▶ _Available data_:
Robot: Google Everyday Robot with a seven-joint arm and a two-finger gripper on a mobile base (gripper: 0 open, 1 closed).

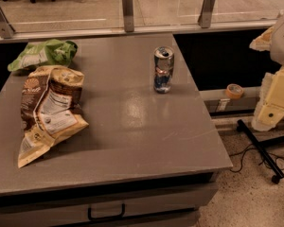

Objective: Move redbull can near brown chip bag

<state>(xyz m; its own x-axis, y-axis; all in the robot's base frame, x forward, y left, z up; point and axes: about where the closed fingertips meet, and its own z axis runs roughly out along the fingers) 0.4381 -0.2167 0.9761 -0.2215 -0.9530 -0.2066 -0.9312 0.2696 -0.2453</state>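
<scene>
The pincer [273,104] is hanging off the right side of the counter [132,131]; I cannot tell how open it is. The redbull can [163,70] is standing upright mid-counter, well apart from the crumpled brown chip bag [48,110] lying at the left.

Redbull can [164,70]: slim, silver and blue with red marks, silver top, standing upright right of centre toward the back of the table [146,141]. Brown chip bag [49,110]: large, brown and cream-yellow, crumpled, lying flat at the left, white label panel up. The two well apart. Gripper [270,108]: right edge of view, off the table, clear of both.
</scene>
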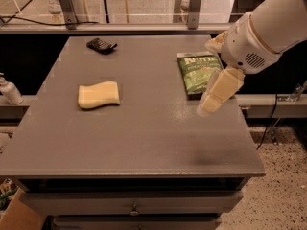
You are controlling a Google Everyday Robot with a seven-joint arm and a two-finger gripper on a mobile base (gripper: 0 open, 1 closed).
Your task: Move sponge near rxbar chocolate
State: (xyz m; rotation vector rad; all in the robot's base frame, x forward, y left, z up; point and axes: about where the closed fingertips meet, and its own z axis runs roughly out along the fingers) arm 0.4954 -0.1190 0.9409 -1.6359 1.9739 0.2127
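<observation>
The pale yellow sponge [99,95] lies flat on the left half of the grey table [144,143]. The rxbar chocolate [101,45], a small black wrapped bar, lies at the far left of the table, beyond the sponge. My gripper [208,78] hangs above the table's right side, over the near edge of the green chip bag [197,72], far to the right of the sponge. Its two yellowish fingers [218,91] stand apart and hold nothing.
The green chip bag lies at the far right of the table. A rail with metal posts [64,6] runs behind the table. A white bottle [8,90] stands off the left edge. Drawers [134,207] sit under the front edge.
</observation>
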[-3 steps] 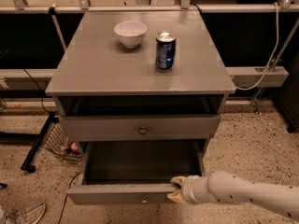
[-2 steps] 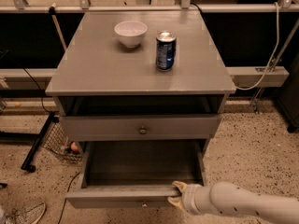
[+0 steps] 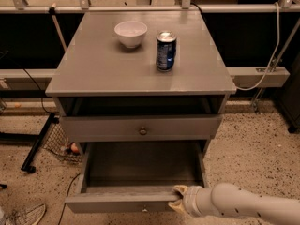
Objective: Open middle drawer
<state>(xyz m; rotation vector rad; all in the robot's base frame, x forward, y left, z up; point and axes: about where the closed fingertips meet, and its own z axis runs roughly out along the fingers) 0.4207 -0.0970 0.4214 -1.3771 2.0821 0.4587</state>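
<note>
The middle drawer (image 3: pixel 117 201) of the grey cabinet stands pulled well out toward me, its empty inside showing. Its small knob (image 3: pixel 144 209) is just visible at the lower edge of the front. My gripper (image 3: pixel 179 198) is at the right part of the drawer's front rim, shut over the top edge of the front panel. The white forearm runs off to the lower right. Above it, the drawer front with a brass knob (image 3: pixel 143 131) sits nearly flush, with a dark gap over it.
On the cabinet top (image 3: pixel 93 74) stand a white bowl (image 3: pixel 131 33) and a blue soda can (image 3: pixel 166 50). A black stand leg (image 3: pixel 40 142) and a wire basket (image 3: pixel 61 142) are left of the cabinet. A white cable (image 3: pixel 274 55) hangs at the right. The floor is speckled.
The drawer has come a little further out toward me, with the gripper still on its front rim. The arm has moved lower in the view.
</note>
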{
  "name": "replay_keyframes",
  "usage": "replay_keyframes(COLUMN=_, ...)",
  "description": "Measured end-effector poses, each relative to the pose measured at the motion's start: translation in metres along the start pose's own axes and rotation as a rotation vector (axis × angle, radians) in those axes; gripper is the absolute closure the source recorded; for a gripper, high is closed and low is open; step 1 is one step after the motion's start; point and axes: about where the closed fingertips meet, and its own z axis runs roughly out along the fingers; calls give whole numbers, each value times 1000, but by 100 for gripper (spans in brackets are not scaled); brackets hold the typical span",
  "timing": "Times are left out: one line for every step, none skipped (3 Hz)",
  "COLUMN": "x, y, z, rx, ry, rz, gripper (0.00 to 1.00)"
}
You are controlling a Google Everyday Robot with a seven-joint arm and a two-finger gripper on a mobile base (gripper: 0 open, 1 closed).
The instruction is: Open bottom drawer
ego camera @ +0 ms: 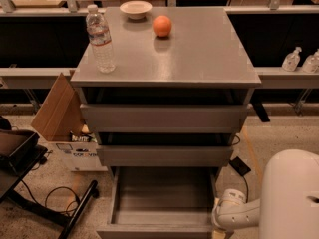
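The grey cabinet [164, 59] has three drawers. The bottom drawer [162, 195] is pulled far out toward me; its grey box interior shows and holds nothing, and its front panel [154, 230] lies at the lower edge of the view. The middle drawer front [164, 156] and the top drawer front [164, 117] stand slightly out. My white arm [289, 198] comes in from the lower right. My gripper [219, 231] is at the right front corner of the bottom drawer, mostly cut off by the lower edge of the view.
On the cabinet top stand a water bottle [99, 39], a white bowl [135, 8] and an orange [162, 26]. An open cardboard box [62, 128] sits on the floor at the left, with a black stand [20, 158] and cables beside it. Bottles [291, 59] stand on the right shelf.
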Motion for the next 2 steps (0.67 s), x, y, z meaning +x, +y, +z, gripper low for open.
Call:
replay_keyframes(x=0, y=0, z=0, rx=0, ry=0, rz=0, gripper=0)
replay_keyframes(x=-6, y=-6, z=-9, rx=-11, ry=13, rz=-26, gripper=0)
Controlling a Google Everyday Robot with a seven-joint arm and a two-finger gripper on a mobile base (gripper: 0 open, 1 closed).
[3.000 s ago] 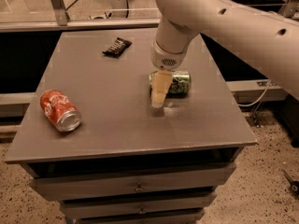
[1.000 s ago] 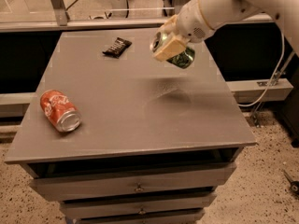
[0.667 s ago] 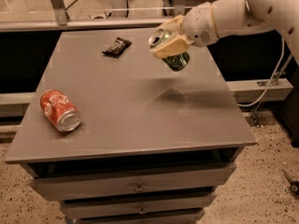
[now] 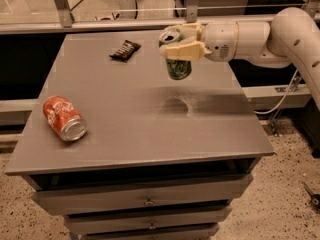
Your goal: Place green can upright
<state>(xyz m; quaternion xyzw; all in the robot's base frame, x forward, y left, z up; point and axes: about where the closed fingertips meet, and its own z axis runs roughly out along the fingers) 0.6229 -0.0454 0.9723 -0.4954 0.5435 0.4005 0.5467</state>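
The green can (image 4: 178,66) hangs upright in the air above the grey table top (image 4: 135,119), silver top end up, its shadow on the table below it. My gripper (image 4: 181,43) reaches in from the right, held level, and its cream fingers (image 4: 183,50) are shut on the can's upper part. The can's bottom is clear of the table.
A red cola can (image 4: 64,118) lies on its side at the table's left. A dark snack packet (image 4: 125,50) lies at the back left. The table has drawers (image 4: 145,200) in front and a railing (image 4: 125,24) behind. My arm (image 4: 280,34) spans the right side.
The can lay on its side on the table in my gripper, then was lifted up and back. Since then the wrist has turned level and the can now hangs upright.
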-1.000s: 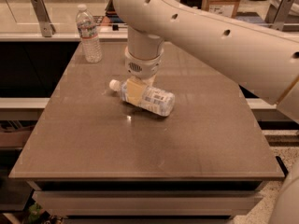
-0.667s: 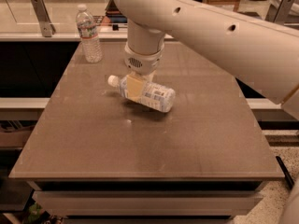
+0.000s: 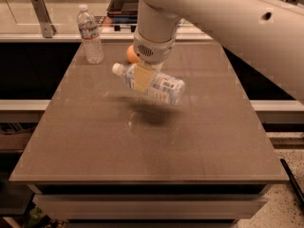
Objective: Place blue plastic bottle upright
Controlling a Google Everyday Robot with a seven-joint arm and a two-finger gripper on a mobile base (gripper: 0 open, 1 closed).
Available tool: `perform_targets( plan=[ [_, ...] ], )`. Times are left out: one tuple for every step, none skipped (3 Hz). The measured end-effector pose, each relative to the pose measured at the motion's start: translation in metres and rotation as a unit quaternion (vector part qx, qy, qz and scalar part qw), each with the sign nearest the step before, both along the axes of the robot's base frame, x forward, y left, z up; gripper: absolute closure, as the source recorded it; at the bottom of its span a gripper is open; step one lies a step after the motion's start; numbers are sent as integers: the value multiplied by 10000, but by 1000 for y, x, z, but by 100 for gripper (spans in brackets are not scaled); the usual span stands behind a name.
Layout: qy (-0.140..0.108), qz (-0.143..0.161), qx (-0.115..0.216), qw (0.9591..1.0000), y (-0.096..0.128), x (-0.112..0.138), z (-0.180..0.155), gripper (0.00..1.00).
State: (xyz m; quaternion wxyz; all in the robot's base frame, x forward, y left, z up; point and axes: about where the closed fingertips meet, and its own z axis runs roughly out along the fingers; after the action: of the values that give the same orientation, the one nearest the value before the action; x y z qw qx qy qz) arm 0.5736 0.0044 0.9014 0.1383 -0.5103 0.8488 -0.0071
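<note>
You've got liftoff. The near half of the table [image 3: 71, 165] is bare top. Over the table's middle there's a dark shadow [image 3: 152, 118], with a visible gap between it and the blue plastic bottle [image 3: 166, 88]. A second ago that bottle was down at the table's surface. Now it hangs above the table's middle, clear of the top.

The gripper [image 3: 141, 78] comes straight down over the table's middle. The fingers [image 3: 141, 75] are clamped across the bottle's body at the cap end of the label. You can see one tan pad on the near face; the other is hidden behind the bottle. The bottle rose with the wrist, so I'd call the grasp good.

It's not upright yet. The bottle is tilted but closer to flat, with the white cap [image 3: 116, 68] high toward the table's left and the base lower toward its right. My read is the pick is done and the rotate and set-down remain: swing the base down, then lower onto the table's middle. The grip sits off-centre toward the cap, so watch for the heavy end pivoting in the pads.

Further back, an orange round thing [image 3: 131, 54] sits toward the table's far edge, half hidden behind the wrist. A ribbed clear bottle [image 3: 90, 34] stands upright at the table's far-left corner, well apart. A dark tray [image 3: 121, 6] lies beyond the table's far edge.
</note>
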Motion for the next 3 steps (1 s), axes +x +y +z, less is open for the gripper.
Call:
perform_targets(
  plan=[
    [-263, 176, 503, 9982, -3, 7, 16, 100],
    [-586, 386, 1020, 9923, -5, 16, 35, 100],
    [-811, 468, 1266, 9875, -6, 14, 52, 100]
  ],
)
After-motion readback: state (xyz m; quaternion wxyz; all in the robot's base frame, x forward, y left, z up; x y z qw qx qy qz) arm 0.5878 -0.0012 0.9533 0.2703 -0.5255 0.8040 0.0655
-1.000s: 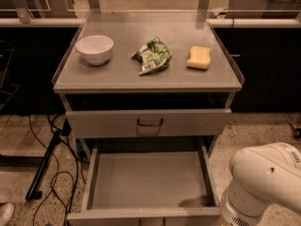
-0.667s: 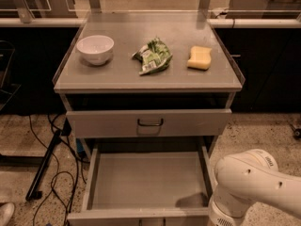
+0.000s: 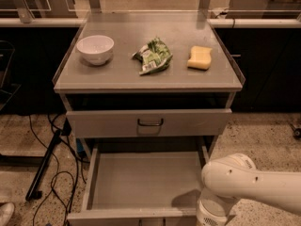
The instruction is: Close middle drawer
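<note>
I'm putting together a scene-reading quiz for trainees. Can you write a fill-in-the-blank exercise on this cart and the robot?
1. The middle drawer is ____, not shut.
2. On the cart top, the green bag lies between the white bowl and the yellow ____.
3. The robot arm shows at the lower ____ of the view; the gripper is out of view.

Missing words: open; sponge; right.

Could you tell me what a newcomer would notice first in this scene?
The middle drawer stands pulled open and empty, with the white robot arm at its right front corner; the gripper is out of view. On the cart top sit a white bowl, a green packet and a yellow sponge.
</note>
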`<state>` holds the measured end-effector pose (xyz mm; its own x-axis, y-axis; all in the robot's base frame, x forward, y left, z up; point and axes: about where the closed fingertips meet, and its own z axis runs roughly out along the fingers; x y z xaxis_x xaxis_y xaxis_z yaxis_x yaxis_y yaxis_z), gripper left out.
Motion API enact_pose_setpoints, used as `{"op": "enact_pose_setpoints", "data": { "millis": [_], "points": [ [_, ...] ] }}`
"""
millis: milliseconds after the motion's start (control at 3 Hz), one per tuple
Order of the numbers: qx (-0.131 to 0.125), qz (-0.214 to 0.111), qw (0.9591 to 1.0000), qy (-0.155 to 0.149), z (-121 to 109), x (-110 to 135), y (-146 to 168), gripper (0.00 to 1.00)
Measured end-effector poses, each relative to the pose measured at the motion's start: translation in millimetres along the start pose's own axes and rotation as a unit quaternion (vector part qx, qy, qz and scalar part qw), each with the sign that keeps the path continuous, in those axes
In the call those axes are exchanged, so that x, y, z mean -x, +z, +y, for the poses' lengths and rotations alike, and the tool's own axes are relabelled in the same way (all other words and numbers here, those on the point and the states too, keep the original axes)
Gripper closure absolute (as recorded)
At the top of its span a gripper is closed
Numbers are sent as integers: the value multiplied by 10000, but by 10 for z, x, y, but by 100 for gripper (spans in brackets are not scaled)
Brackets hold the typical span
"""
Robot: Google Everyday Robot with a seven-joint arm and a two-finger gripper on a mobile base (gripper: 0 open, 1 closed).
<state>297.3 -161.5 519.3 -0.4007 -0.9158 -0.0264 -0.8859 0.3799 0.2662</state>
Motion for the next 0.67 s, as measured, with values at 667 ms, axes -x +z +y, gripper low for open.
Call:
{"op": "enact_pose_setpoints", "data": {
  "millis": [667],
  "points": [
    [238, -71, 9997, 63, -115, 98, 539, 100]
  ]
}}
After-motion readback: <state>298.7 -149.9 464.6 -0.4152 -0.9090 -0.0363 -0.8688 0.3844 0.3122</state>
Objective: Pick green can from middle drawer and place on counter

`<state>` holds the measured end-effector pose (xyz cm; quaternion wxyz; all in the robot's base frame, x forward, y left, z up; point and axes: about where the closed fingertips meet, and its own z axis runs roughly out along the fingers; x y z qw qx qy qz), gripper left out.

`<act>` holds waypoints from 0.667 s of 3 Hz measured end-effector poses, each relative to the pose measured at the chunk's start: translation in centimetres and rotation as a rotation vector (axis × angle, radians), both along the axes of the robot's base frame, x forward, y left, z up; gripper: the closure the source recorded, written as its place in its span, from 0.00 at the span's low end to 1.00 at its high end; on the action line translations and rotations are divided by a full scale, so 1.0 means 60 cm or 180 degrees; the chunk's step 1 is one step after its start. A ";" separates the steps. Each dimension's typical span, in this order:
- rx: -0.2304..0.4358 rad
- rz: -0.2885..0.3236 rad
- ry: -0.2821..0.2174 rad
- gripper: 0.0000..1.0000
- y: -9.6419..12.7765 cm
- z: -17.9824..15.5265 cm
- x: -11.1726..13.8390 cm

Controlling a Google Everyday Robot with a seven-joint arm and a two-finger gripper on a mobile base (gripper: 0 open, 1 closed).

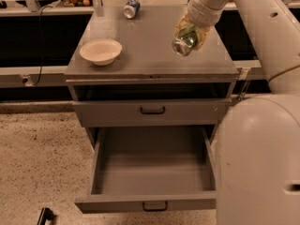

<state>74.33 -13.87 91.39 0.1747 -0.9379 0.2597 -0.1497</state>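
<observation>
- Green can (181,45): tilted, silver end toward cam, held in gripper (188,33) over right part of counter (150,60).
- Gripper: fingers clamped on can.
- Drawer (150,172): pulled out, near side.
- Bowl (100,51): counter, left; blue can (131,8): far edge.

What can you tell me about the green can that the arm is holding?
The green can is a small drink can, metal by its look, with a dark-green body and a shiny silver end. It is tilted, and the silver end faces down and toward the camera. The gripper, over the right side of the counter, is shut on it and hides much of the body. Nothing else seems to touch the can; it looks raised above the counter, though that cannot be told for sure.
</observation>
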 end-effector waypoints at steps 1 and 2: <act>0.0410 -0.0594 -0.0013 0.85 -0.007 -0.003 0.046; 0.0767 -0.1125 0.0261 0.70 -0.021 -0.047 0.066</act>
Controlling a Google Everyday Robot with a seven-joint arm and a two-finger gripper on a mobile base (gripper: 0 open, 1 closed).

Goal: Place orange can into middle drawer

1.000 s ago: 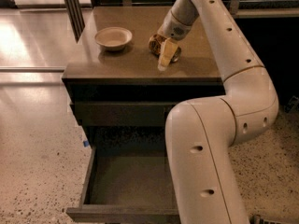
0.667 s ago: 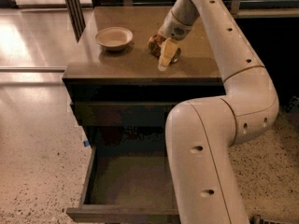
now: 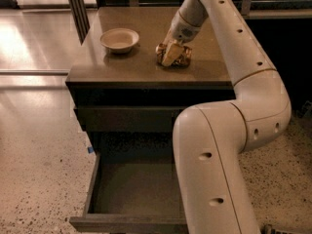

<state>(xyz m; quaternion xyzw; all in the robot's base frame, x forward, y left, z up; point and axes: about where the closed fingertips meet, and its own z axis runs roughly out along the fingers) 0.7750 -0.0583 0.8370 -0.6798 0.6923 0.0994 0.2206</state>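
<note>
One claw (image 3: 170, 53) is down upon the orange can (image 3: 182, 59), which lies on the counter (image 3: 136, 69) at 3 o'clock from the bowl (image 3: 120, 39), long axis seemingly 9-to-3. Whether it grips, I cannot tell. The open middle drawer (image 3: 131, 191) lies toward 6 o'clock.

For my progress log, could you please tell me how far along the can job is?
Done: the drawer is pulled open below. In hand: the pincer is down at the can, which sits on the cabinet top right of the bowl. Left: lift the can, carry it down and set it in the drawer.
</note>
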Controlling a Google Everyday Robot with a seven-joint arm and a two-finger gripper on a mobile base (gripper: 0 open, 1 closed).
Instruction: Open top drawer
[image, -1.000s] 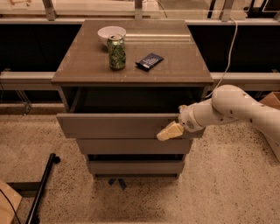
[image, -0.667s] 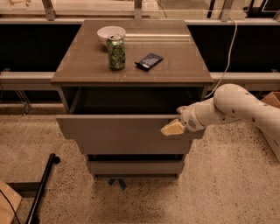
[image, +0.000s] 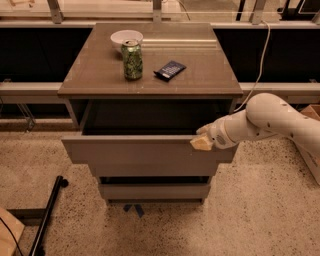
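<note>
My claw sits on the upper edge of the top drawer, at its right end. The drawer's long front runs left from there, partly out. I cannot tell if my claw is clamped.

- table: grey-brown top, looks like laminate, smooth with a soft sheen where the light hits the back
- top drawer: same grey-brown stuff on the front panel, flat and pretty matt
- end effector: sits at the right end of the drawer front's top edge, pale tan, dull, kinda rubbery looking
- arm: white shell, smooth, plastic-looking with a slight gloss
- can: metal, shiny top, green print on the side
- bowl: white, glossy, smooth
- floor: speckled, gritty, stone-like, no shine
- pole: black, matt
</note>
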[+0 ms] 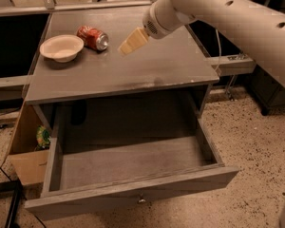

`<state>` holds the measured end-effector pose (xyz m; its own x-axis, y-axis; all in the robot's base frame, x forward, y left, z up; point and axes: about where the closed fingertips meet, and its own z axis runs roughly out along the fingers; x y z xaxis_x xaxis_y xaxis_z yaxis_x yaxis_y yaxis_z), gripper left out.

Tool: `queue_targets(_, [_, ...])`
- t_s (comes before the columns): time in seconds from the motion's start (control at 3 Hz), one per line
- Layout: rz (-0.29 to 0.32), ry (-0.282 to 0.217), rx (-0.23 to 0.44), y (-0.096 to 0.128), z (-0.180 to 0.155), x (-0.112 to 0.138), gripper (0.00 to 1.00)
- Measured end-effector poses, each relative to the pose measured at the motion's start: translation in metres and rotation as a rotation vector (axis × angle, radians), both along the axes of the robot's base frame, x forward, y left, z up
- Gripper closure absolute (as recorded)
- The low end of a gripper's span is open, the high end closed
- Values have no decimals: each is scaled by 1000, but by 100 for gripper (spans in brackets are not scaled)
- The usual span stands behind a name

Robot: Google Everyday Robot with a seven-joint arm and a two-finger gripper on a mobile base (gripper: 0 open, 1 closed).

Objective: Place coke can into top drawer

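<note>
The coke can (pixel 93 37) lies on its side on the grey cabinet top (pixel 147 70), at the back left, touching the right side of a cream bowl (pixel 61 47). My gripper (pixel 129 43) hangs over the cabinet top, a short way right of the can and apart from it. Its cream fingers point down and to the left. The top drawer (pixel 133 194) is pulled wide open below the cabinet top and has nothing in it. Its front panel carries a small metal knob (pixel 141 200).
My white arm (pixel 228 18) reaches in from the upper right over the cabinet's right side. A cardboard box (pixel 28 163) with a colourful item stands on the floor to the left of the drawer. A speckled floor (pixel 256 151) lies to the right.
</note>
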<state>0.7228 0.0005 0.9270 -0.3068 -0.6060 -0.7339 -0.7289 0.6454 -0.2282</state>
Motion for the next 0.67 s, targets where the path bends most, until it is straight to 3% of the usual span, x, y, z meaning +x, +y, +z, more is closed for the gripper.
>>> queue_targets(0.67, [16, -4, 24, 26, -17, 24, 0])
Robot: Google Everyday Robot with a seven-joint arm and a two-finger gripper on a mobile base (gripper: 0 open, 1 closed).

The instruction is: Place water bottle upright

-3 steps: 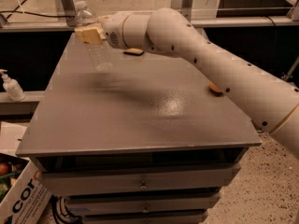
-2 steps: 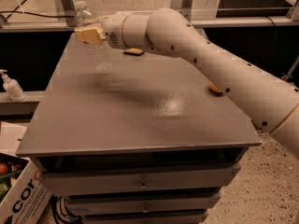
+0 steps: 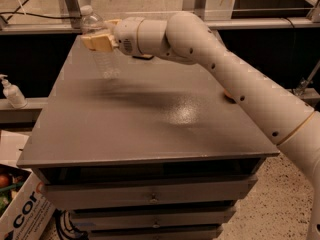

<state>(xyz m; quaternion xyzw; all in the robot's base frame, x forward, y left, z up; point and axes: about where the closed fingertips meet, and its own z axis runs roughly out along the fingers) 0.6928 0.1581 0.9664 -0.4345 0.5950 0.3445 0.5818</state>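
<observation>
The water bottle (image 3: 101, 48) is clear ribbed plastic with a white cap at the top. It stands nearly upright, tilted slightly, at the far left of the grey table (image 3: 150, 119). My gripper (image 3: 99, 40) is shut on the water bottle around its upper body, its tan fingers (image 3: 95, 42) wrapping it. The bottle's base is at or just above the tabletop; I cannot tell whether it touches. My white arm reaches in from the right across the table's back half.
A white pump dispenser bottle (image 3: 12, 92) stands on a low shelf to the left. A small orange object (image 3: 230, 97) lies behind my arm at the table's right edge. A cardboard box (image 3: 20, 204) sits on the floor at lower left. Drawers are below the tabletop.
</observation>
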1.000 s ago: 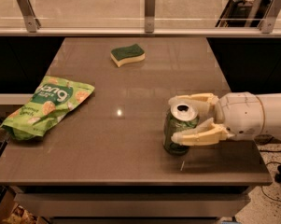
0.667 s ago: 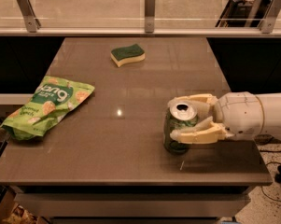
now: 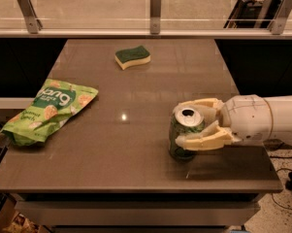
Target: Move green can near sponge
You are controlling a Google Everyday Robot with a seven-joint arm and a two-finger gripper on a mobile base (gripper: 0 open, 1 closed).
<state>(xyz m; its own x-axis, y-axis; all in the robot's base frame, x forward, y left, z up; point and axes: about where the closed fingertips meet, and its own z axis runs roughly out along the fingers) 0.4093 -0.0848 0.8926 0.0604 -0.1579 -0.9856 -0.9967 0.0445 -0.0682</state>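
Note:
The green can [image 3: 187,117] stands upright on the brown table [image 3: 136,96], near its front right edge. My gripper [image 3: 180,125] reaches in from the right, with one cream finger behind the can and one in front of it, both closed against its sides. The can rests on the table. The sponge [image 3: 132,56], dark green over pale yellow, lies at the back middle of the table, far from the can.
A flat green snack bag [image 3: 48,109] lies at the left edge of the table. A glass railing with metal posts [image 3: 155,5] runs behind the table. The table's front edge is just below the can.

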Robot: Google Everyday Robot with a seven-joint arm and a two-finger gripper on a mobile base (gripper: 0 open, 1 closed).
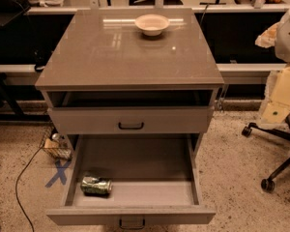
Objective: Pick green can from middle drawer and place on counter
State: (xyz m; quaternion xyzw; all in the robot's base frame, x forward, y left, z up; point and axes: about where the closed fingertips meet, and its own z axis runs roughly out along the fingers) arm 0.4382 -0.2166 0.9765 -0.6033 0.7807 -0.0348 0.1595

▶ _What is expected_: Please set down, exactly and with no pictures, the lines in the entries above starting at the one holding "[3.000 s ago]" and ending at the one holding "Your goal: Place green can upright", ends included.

▶ _Response below_:
[3.000 s ago] 
[1.000 s ago] 
[0.667 s ago] 
[now] 
Your goal: Place green can upright

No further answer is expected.